▶ **BRIEF**:
Omit all pictures and transcribe only the lines in the entries below that run from the line with "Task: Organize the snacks" through the line with "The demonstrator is".

▶ **PROVIDED DATA**:
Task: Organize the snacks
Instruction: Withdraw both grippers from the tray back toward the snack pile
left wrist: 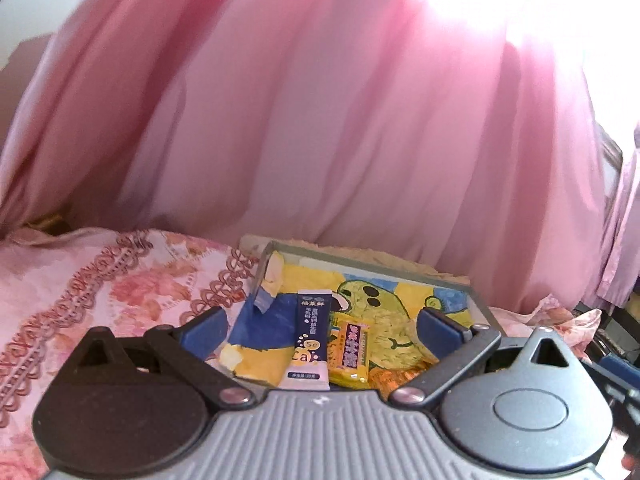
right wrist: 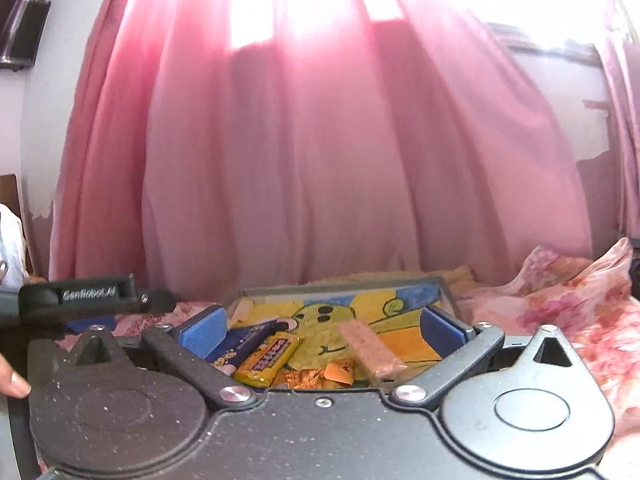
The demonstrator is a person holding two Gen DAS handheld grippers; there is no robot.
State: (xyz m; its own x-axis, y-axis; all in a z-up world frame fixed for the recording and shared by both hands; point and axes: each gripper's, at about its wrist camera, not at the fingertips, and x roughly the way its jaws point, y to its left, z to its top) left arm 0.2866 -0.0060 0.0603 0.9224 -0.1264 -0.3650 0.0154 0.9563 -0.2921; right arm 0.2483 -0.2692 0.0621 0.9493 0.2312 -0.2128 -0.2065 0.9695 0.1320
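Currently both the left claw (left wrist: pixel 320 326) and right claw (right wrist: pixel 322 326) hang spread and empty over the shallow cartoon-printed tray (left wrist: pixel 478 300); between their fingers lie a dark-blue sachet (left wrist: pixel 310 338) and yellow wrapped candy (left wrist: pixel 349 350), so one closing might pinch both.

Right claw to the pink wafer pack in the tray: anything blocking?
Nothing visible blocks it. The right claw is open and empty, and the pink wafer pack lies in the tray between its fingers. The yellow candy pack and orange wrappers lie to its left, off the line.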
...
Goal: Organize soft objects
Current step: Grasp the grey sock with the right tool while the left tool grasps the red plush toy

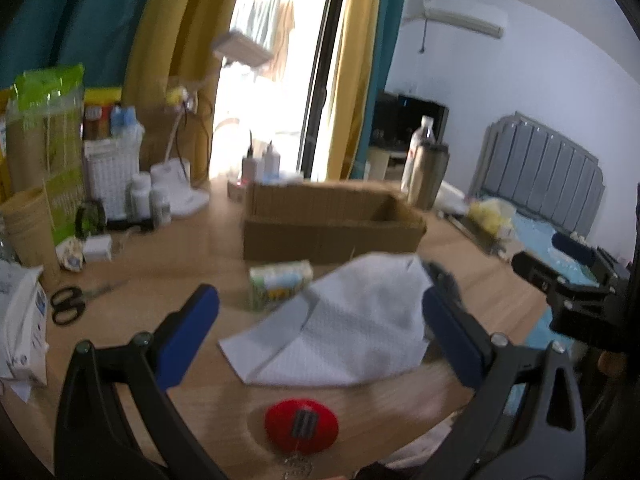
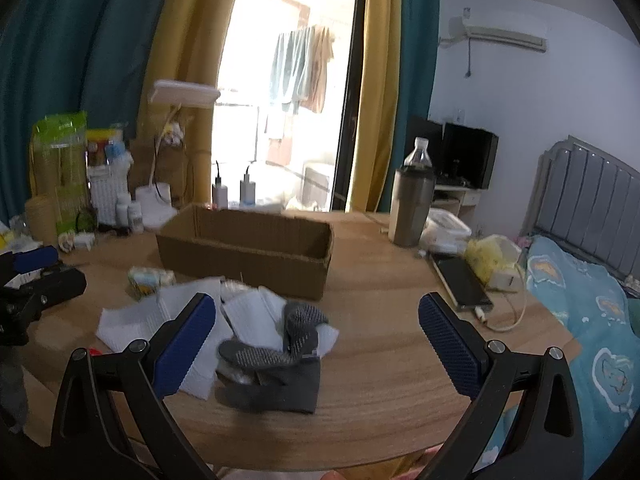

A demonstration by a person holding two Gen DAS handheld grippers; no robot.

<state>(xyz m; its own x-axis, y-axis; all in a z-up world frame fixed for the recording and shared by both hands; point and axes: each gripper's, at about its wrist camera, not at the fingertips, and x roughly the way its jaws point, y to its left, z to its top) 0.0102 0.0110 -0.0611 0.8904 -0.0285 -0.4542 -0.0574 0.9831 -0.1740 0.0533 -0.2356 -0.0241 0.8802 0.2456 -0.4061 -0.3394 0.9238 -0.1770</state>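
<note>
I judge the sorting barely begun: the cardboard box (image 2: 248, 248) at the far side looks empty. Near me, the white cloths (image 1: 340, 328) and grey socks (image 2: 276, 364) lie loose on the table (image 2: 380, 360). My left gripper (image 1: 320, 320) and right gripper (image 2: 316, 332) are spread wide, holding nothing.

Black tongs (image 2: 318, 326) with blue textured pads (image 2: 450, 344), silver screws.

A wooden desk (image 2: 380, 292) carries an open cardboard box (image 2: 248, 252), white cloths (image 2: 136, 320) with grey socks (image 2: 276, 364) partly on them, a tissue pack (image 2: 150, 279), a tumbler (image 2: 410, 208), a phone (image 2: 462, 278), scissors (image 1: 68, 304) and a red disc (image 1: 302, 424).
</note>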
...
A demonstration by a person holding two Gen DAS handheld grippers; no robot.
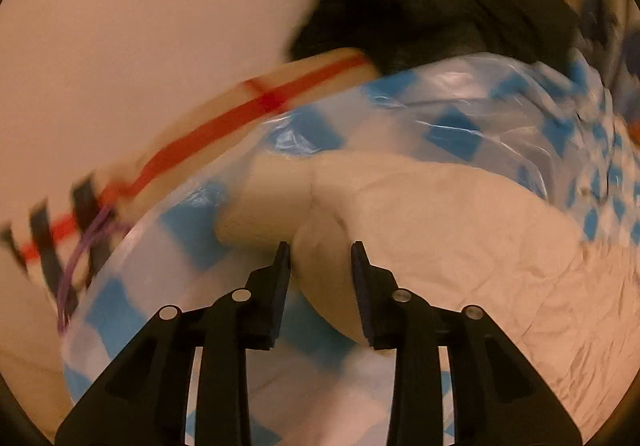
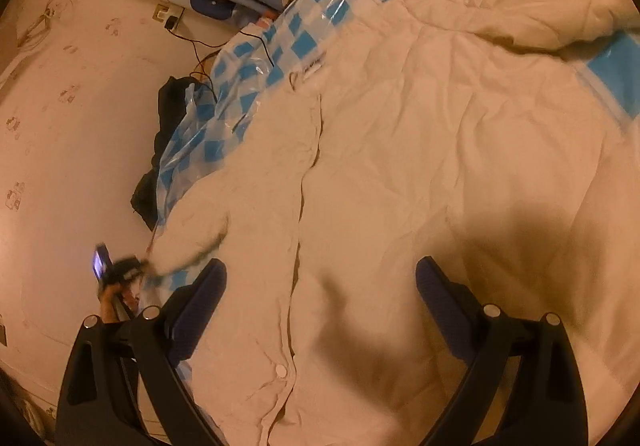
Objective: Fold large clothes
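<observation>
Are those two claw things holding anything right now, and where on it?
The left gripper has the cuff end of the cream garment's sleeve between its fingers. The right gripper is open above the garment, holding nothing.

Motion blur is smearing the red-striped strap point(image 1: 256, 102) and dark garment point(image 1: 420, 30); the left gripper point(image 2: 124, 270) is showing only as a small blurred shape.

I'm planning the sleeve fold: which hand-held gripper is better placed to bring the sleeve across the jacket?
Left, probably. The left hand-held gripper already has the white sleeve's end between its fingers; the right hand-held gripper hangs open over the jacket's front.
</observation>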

▶ **SOLUTION FOR THIS TASK**:
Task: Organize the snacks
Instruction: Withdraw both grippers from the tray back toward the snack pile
left wrist: 
right wrist: 
The demonstrator is a person holding two Gen DAS handheld grippers; there is no robot.

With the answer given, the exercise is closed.